Stuart Andrew resigns as Housing Minister at the conclusion of PMQs. Following Johnson’s fiery exchange with Sir Keir Starmer, Andrew shared his letter on social media saying he has allowed “loyalty and unity” to “override my judgment” of late.
Jo Churchill MP quits as a Defra minister. In her resignation letter she said it was also an honour to serve in the health ministry during the pandemic.
Home Office Minister Victoria Atkins has resigned.
City Minister and Economic Secretary to the Treasury, John Glenn, has quit.
Felicity Buchan MP, Parliamentary Private Secretary in the Department of Business, Energy and Industrial Strategy, announced her resignation.
In a letter posted on social media, she said the PM has “lost the confidence of my constituents and me. Thecurrent situation is untenable”.
This morning, Will Quince quit his role as children’s minister just two days after defending the prime minister live on television.
In a resignation letter posted don Twitter, he said he had quit “after I accepted and repeated assurances on Monday to the media which have now been found to be inaccurate.”
In his letter tendering his resignation as children and families minister, Will Quince said he had “no choice”.
Robin Walker has resigned as minister of state for school standards.
He said in his letter posted on Twitter, he said “recent events have made it clear to me that our great party, for which I have campaigned all of my adult life, has become distracted from its core missions by a relentless focus on questions over leadership.
“The loss or the Rishi Sunak and the Said Javid this week, two of our brightest talents from the top team, reflecis a worrying narrowing of the broad church that believe an Conservative Government should seek to achieve.”
Who else has withdrawn support?
Sir Roger Gale
Anne Marie Morris
Iain Duncan Smith
Vultures are also circling with the influential backbench Conservative 1922 Committee considering changing its rules, to allow another vote of no confidence in the PM. Its rules currently would not allow a vote, because it found the party did have continence in him last month, and it requires a year to pass before a second vote can be held.
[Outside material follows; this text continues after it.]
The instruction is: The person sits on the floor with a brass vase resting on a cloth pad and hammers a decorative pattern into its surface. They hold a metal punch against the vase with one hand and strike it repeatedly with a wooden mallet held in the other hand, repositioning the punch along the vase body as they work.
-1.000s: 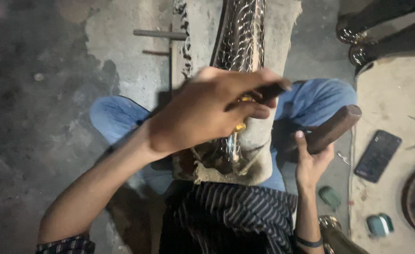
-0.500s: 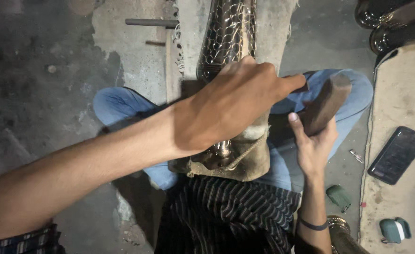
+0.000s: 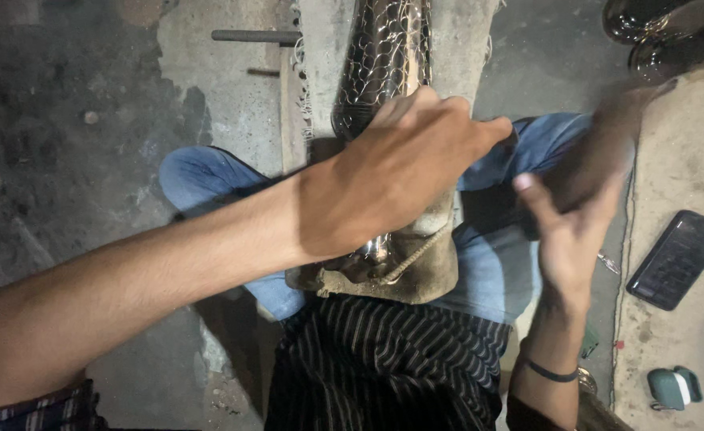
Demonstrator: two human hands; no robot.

List of resignations so far:
- Sajid Javid, Health and Social Care Secretary
- Rishi Sunak, Chancellor
- Will Quince, Children’s Minister
- Bim Afolami, Tory vice-chair
- Jonathan Gullis – Parliamentary Private Secretary
- Andrew Murrison – Trade Envoy to Morocco
- Nicola Richards – Parliamentary Private Secretary
- Virginia Crosbie – Parliamentary Private Secretary
- Theo Clarke – Trade Envoy to Kenya
- Alex Chalk – Solicitor General
- Laura Trott – Parliamentary Private Secretary
- Robin Walker, Minister of State for School Standards
- Victoria Atkins, Home Office Minister
- John Glen, City Minister and Economic Secretary to the Treasury
- Felicity Buchan MP, Parliamentary Private Secretary in the Department of Business, Energy and Industrial Strategy
Other resignations (mainly junior ministers and PPSs).
- Victoria Atkins
- Jo Churchill
- Stuart Andrew
- Selaine Saxby
- David Johnston
- Claire Coutinho
- Kemi Badenoch
- Neil O’Brien
- Alex Burghart
- Lee Rowley
- Julia Lopez
- Duncan Baker
- Mims Davies
- Fay Jones
- Craig Williams
- Mark Logan
Timeline of events
The prime minister claimed he didn’t know about accusations of sexual harassment made against Chris Pincher, who was appointed as deputy chief whip.
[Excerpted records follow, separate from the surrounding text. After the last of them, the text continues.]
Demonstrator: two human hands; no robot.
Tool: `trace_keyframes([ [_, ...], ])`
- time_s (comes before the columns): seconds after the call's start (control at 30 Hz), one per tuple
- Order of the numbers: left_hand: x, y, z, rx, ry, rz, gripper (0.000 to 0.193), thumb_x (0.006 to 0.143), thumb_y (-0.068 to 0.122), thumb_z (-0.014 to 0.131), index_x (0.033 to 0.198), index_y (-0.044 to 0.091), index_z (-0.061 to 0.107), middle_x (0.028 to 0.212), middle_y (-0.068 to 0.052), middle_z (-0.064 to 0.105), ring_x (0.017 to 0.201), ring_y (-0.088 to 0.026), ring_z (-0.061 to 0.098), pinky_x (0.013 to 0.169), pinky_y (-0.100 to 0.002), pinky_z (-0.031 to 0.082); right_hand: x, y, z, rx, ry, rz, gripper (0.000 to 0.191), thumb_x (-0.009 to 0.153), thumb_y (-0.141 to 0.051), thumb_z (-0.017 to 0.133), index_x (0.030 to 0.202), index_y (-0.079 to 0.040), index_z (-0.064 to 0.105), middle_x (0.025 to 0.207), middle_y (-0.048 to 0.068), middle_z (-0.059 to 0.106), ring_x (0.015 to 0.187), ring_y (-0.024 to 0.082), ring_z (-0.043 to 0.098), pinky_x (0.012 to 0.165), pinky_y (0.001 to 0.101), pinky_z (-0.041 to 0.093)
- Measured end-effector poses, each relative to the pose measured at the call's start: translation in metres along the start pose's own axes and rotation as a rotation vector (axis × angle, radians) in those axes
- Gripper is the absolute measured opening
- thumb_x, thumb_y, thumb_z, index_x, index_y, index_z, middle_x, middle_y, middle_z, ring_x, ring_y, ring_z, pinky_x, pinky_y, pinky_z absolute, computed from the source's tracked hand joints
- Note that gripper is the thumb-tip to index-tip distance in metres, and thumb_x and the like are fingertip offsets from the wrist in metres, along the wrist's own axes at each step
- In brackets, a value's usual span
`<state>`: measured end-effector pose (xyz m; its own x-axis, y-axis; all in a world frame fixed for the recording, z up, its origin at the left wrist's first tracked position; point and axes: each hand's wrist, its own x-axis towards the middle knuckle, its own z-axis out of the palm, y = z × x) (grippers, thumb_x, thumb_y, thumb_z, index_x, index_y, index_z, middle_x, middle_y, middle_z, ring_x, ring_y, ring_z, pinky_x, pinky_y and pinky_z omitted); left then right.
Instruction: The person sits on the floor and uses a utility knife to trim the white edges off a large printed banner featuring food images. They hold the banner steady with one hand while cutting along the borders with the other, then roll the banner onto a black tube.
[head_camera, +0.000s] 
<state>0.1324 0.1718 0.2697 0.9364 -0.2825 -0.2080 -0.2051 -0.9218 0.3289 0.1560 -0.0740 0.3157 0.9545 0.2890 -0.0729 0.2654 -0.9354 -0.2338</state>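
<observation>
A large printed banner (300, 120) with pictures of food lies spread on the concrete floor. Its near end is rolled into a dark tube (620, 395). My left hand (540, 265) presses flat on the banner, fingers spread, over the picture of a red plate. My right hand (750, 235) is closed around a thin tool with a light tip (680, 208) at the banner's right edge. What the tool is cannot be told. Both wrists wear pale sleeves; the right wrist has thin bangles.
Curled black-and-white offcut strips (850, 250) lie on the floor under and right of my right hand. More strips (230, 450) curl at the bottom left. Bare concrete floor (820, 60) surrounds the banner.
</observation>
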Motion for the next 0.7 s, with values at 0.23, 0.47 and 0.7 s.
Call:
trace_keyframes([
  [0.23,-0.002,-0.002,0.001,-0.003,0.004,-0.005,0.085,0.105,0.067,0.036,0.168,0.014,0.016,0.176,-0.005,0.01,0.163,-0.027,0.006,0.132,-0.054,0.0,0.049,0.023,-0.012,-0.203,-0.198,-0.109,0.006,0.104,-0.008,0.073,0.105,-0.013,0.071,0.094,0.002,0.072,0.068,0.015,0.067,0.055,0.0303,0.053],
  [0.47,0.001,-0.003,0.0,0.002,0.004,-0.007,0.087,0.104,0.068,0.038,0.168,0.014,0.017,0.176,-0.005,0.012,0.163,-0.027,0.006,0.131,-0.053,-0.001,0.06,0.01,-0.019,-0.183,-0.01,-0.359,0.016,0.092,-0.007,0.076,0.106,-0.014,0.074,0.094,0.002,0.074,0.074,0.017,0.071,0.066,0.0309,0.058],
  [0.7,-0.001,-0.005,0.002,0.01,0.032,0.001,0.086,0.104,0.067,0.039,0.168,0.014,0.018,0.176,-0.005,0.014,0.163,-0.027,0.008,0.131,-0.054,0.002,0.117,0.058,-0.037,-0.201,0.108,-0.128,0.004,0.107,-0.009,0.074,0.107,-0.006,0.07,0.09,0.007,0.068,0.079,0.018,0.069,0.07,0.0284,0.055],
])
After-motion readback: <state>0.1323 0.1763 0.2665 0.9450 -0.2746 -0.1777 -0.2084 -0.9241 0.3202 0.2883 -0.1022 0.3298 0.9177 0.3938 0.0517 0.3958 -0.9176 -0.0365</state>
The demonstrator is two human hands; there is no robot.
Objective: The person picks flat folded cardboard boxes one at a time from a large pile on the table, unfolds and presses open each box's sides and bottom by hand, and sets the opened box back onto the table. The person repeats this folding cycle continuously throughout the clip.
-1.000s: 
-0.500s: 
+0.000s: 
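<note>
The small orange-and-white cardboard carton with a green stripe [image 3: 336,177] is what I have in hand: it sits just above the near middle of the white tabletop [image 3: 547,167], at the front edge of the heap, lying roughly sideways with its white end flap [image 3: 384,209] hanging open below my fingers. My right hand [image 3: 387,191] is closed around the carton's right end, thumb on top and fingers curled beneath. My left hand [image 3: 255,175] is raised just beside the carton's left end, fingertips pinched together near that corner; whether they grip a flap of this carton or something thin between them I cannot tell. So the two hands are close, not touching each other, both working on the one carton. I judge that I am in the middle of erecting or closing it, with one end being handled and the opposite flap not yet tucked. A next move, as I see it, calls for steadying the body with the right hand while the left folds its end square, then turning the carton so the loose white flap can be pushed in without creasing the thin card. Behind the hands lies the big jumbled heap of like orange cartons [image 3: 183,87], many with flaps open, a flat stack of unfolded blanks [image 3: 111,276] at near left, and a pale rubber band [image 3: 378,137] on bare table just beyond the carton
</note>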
Numerous cabinet colleagues publicly defended the PM on the TV and in newspapers, insisting he did not know of the claims.
Yesterday, a former top civil servant, Lord Simon McDonald, said the PM did know about the claims.
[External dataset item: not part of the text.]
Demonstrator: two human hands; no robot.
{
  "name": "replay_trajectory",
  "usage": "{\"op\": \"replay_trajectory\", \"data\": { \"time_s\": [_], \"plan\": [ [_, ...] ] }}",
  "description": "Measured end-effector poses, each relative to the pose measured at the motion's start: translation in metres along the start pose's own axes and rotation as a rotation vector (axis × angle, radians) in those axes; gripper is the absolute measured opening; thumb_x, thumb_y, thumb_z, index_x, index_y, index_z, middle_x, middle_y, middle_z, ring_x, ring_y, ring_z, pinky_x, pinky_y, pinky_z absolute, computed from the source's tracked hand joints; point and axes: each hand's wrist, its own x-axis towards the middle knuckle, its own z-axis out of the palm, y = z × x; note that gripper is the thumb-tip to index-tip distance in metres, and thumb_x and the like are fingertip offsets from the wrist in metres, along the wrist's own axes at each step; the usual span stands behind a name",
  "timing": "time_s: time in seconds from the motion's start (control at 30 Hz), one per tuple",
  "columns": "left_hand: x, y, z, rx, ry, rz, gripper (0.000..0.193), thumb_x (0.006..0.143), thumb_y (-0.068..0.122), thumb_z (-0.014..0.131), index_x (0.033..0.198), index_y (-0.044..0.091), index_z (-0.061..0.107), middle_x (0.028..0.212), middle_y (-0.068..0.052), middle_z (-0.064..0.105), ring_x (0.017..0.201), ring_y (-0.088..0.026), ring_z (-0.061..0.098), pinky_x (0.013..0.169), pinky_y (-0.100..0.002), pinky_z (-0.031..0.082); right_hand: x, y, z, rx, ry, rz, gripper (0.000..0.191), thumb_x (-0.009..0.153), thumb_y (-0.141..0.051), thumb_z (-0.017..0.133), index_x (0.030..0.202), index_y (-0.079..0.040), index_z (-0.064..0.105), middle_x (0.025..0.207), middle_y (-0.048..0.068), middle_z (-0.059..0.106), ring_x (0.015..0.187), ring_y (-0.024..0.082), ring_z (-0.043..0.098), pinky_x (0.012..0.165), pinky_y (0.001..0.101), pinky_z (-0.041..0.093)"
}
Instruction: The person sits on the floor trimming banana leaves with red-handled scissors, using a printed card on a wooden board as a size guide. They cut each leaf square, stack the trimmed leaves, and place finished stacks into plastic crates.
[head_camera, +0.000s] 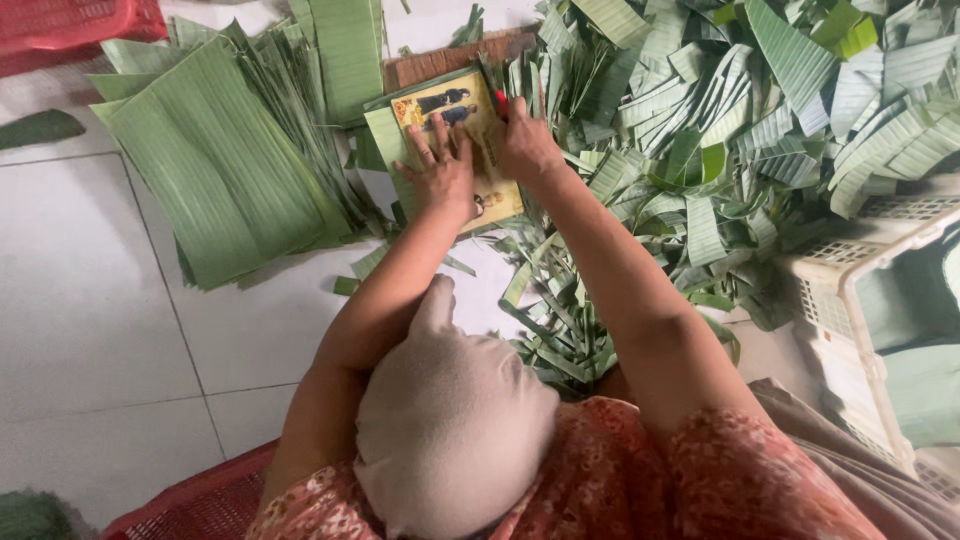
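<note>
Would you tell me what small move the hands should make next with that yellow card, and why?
Probably draw the red-handled tool in the right hand along the yellow card's edge, since the left hand presses the card flat on a green leaf piece, with trimmed leaves stacked alongside.

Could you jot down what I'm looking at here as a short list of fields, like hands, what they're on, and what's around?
left hand: flat, fingers spread, pressing on the yellow card
right hand: at the card's right edge, gripping a red-handled tool; blade hidden
yellow card: lies on green leaf pieces over a wooden board
left side: neat stack of cut leaves
right side: loose heap of leaf strips
far right: pale plastic crate
</note>
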Motion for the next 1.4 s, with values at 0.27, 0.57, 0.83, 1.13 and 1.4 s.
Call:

Number 10 admitted it was aware.
Former chancellor Rishi Sunak and ex-health secretary Sajid Javid said that they were quitting the government at 6pm on Tuesday, as a BBC interview with Boris Johnson was aired, in which he apologised.
Over the next few hours, multiple Parliamentary Private Secretaries resigned, as did junior ministers.
Letters were also handed in by leading backbench Tories to the influential 1922 Committee, which has the power to change the Tory leader.